Management Commentary:

Commenting on the results and financial performance, Mr. Y. M. Deosthalee, Chairman & Managing Director, L&T Finance Holdings, said, “We are pleased to report a healthy 21% growth in loans and advances along with a 15% growth in profits for the quarter on a y-o-y basis. We continue to see healthy growth opportunities in our focus areas of B2C products in the retail business and operational assets in wholesale business. We also expect steady improvement in the operating metrics including credit costs. The seasonaldelinquencies  in  the  farm  portfolio  have  had  an impact  on  the  NPAs  and  financial performance. Other than this, the overall asset quality has remained stable with fewer incremental additions despite migrating to recognition of NPAs at 150 days past due basis levels. ”

 

Profit after Taxes

Growth in profits has been a result of consistent and steady improvement in key operating parameters along  with  stabilization  in  the  overall  asset quality.

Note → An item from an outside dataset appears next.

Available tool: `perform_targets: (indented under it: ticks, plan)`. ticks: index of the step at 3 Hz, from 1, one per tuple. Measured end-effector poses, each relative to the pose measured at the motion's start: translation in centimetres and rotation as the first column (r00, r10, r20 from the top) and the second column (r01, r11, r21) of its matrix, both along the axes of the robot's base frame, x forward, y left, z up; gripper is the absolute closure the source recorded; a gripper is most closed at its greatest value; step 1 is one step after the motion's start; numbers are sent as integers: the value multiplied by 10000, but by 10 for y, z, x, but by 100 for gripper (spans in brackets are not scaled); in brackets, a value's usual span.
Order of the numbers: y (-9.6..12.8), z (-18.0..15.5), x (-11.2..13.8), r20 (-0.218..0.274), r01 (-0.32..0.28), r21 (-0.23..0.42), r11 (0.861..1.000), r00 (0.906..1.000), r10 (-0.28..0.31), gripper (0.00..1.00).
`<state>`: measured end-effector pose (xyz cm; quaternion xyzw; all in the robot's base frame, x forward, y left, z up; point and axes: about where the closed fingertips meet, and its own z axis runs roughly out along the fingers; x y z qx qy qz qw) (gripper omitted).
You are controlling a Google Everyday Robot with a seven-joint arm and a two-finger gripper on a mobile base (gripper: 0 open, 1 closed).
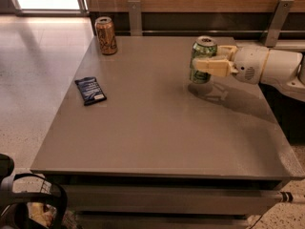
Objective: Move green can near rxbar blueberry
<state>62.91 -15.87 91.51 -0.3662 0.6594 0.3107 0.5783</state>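
On the grey table [157, 142], the rxbar blueberry [90, 90] is seen lying flat near the left edge. Farther back and well apart to the right, the green can [204, 50] is held upright, clasped by the gripper [202, 66]. An orange-brown can [106, 35] is stood at the far left corner.
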Motion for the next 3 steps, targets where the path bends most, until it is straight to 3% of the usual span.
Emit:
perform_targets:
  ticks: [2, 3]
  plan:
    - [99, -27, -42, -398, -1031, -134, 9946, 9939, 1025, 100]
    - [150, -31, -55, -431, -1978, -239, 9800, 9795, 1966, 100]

Net  Interest  Margins (NIMs) for the lending business has shown a 22% growth y-o-y to Rs 681 Cr (5.65%) from Rs 558 Cr (5.52%) in the same period last year. The growth in PAT is after accounting for income reversal on assets in the 150 -180 days past due bucket on a year on year basis.

 

Assets

 

B2C products constitute 59% of the total loan outstanding in the retail business while operating projects account for 51% of the total loan outstanding in the wholesale business

 

Outlook:

 

Consolidating and strengthening our presence in retail B2C products (tractors, Wheelers, microfinance and housing finance) and further enhancing our position as a leading financier of operational projects with particular emphasis on renewables and roads will continue to be the key growth drivers for the year.

 

The trajectory of improvement in returns is expected to continue aided by stability in key operating metrics, including lower levels of credit costs and optimization of leverage.

 

While sentiments have improved on the back of steps initiated by government, the operating environment is yet to show significant improvement. Due to the lack of robust order flows and stretched working capital levels, certain restructured assets show

 

continued levels of stress. If the dispersal or quantum of rain is inadequate as compared to current estimates, the improvement in delinquencies and stressed assets could moderate.

 

Reporting of NPAs at 150 days overdue starting this quarter will result in slightly elevated levels of reported Gross NPAs (especially in the retail segment) compared to previous time periods. Based on our assessment, our current provisioning norms adequately take care of provisioning requirements due to the new NPA recognition norms.

 

About L&T Finance Holdings:

 

L&TFH is a financial holding company offering a diverse range of financial products and services across the corporate, retail and infrastructure finance sectors, as well as mutual fund products and investment management services, through its wholly-owned subsidiaries, viz., L&T Finance Ltd, L&T Infrastructure Finance Company Ltd, L&T Investment Management Ltd, L&T Capital Markets Ltd, L&T Housing Finance Ltd, FamilyCredit Ltd and L&T FinCorp Ltd. It is registered with the RBI as a CIC-ND-SI. L&TFH is promoted by Larsen & Toubro (L&T), one of the leading companies in India, with interests in engineering, construction, electrical & electronics manufacturing & services, IT and financial services.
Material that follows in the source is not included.